Er hat keine Lust auf Lächeln und Händeschütteln. Am Ende taucht auch Iralenes Mutter Mimi auf? Gut möglich, dass sie zu solchen Anlässen aus der Kapsel steigt.
Es klopft an der Tür. »Brauchen Sie noch irgendetwas?«, erkundigt sich Beckley.
»Nein, alles in Ordnung.«
»Die Leute fragen schon nach Ihnen. Sind Sie so weit?«
»Eine Minute noch.« Er lässt die Kappe vom kleinen Finger ploppen. Eines Tages wird vielleicht nichts mehr darauf hindeuten, dass der Finger abgehackt wurde. Oder wird eine winzige Narbe zurückbleiben, eine letzte Spur der Wahrheit, nachdem seine Erinnerung ausgelöscht wurde? Erst die Forschungsarbeiten seiner Mutter haben die Heilung möglich gemacht. Mit ihrer Bionanotechnologie hätte sie auch ihre eigenen Gliedmaßen regenerieren können, aber das wollte sie nicht. Ihr Körper war die Wahrheit, sie wollte die Wahrheit nicht vertuschen. Scheiße , denkt Partridge, was mache ich hier eigentlich?
Wieder klopft es. »Sir?«
Partridge steckt die Kappe auf den Finger, öffnet die Tür und marschiert mit Beckley im Rücken auf die Stimmen zu. »Bringen wir’s hinter uns«, sagt er, während er durch das weiße, flauschige Wohnzimmer auf die Terrasse geht.
Alles dreht sich um. Viele klatschen. Irgendwer schlägt mit dem Gäbelchen gegen sein Weinglas. Es klimpert. Partridge sieht etliche bekannte Gesichter – lauter lächelnde, lachende Gesichter, die seinen Namen rufen. Alte Nachbarn aus Betton West sind dabei, der Heimat seiner Kindheit, die Belleweathers, die Georges, die Winthrops, aber auch hochrangige Funktionäre wie Collins, Bertson und Holt und einige, die er nur von öffentlichen Bekanntmachungen kennt, unter anderem Foresteed selbst, das neue Gesicht der Führung des Kapitols. Immer mehr Leute lassen die Gabeln und Weingläser klirren. Selbst die Bediensteten, junge Männer und Frauen in weißen Hemden und marineblauen Westen mit Fliege, stehen wie angewurzelt da und lächeln. Sie bieten echtes Essen an: Blätterteiggebäck, mit Zahnstochern aufgespießte Hühnchenwürfel. Was erwarten diese ganzen Menschen von ihm?

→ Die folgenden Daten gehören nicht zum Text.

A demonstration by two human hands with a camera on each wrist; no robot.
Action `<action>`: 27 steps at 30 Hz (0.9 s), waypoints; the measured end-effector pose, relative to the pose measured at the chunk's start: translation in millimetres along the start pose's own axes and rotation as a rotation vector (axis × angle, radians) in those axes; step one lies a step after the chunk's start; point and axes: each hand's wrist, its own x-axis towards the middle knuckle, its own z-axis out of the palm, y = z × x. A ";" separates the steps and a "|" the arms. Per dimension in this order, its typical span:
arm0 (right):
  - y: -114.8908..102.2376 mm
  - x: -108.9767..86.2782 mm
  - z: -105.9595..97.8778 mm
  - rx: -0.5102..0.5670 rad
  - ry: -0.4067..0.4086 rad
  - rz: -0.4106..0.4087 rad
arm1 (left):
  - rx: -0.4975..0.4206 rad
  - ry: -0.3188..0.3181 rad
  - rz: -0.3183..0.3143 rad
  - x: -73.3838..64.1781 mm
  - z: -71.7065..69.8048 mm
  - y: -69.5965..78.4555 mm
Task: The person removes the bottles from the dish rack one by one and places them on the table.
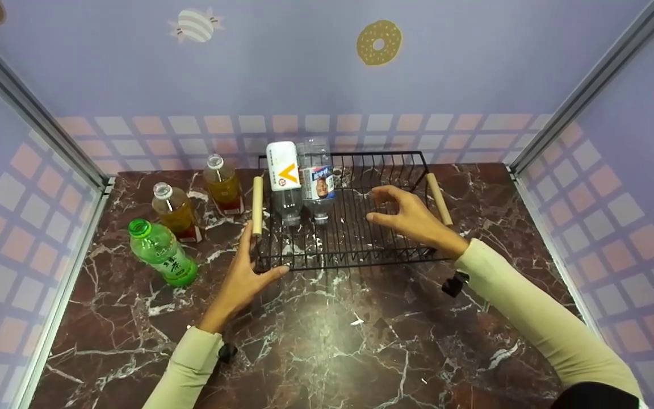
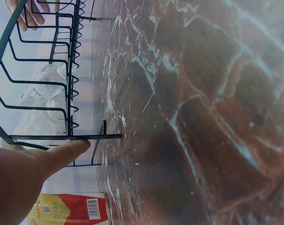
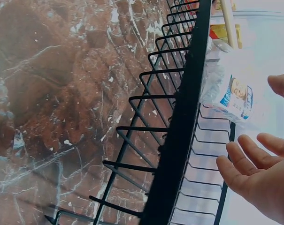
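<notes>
A black wire dish rack (image 1: 355,264) with wooden handles stands on the marble-patterned counter. Two clear plastic bottles lie side by side in its left part: one with a white label (image 1: 283,165), the other with a blue picture label (image 1: 317,183). At the rack's front left corner, my left hand (image 1: 242,275) rests with the fingers along the side and the thumb (image 2: 69,157) stretched across the front. My right hand (image 1: 412,218) hovers over the rack's right half, fingers spread and loosely bent, with nothing between them.
Left of the rack stand a green bottle (image 1: 162,253) and two amber-filled bottles, one in front (image 1: 176,213) and one farther back (image 1: 223,184). A wooden handle (image 1: 439,199) bounds the rack's right end. Patterned walls (image 1: 304,74) enclose the counter at the back and sides.
</notes>
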 end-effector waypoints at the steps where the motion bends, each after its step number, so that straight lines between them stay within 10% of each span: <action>1: -0.6 1.3 0.1 0.005 -0.002 0.006 | -0.011 0.002 0.003 0.1 0.5 -0.2; 27: 4.4 36.2 15.3 -0.027 -0.051 0.093 | -0.184 0.015 0.038 -2.5 5.7 -7.8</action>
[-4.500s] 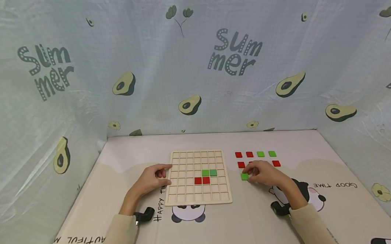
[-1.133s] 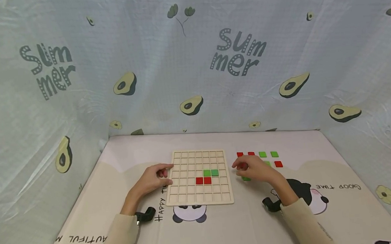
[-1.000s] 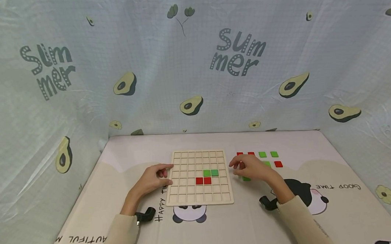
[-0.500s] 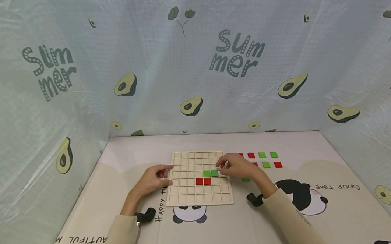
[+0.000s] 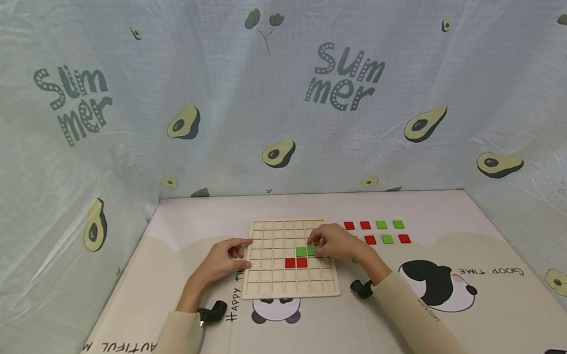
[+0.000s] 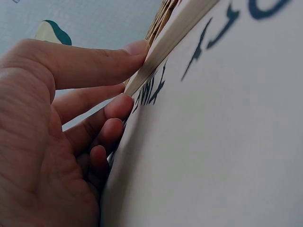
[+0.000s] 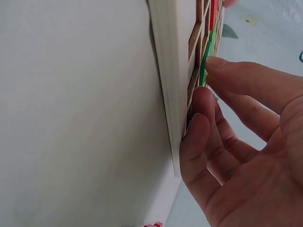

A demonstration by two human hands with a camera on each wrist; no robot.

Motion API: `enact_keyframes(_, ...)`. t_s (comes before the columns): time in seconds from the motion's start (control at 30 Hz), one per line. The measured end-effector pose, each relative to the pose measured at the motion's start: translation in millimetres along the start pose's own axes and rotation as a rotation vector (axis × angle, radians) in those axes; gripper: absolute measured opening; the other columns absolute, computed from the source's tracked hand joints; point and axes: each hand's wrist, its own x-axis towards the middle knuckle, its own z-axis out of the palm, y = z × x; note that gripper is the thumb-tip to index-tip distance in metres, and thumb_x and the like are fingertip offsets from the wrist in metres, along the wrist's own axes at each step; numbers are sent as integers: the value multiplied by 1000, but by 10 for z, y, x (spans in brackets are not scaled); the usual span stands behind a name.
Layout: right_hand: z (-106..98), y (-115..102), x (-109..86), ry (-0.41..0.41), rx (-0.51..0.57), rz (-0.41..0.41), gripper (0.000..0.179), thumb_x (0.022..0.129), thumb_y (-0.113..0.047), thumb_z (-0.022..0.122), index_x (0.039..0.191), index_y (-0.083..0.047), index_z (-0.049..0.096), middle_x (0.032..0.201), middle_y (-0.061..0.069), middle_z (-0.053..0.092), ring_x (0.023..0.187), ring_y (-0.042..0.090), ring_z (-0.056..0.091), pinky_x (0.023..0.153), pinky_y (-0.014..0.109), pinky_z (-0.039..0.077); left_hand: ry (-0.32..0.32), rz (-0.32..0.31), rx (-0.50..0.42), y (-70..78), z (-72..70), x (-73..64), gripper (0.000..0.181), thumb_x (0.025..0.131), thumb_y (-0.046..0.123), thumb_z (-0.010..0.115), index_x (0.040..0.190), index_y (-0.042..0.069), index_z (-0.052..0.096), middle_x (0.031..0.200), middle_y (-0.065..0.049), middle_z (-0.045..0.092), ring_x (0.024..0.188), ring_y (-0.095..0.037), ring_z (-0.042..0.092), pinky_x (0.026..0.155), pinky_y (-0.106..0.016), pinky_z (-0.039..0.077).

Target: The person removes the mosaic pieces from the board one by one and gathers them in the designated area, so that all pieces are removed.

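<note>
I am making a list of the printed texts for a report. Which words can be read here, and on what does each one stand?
"Summer": cloth backdrop, printed at left and at centre.
"GOOD TIME": table mat, upside down beside the panda drawing.
"HAPPY": mat, sideways by the grid board, the rest hidden.
"...AUTIFUL": mat's near left edge, upside down, partly cut off.

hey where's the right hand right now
In the head view the right hand is over the right part of the wooden grid board, its fingertips at the green tiles, just above the two red tiles.
</note>
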Motion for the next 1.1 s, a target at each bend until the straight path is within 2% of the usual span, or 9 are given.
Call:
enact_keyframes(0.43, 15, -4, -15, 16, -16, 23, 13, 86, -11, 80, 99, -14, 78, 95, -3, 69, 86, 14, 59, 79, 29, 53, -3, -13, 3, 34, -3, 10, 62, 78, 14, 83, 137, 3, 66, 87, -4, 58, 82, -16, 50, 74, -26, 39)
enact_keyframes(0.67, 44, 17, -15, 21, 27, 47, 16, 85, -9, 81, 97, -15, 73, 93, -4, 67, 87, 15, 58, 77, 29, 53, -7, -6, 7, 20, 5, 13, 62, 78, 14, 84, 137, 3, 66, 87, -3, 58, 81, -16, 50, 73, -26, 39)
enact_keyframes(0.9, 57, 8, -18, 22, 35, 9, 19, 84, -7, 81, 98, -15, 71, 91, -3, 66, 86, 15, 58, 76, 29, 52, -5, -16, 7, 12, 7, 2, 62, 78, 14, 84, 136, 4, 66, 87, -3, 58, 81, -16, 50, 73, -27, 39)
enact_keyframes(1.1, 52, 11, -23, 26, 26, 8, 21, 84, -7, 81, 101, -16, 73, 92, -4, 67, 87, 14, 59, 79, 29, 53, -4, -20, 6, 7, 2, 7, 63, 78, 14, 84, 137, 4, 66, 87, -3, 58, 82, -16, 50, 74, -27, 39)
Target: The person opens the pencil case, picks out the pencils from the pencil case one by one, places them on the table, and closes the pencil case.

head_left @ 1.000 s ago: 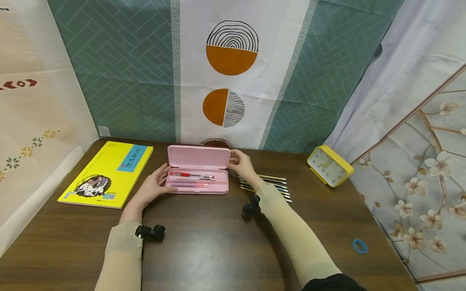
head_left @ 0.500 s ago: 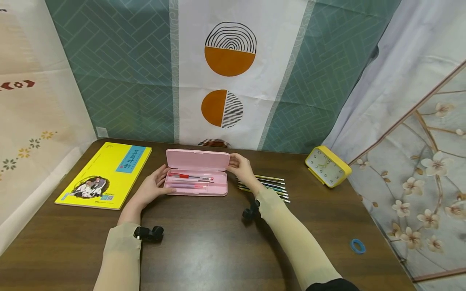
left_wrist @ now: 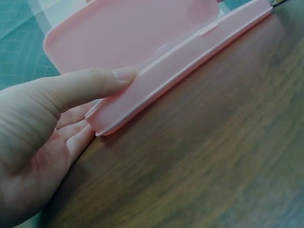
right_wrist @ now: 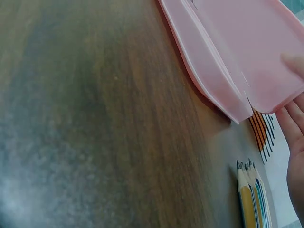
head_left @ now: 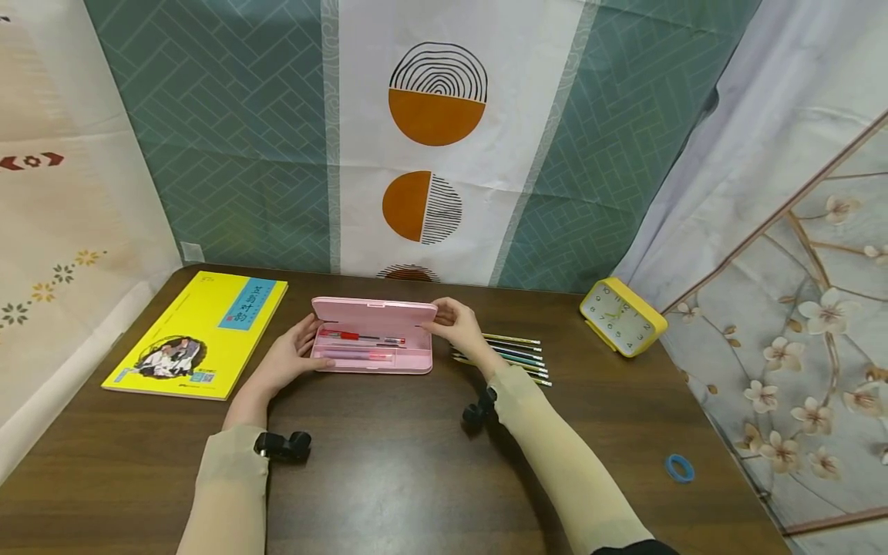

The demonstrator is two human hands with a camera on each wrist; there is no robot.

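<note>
A pink pencil case (head_left: pixel 416 362) lies on the brown table with its hinged lid (head_left: pixel 375 311) raised and tilted forward over the tray. Inside are a red pen (head_left: pixel 350 335) and a lilac pen (head_left: pixel 354 355) with an orange-pink end. My left hand (head_left: pixel 284 354) grips the case's left end, the thumb on the front rim and the fingers round the side. At the other end my right hand (head_left: pixel 458 324) pinches the lid's right edge, thumb on its inner face and fingers behind, as the right wrist view shows. Several pencils (head_left: pixel 516 356) lie beside the right hand, partly hidden by its wrist.
A yellow book (head_left: pixel 201 331) lies flat at the left. At the back right stands a yellow alarm clock (head_left: pixel 624 317), with a blue ring (head_left: pixel 680 468) nearer the right edge of the table (head_left: pixel 388 462). Patterned cloths hang behind and at both sides.
The lid's top edge has come forward and down with my right hand, so it leans further over the tray. My left hand stays on the case's left end. The view shifts slightly.
</note>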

Beckley beugt sich vor. »Sie könnten mal winken.«
»Wie bitte?«, fragt Partridge verdutzt.
»Nicken Sie wenigstens.«
Nach einem halbherzigen Winken vergräbt Partridge die Hände in den Hosentaschen. Und jetzt? Als er Mimi entdeckt, ist er direkt erleichtert. Sie hat Iralene im Schlepptau. Mimis Haut schimmert vor Make-up, ihre Augen strahlen, ihr Haar türmt sich auf ihrem Kopf wie eine mehrstöckige Torte aus locker geflochtenen Locken.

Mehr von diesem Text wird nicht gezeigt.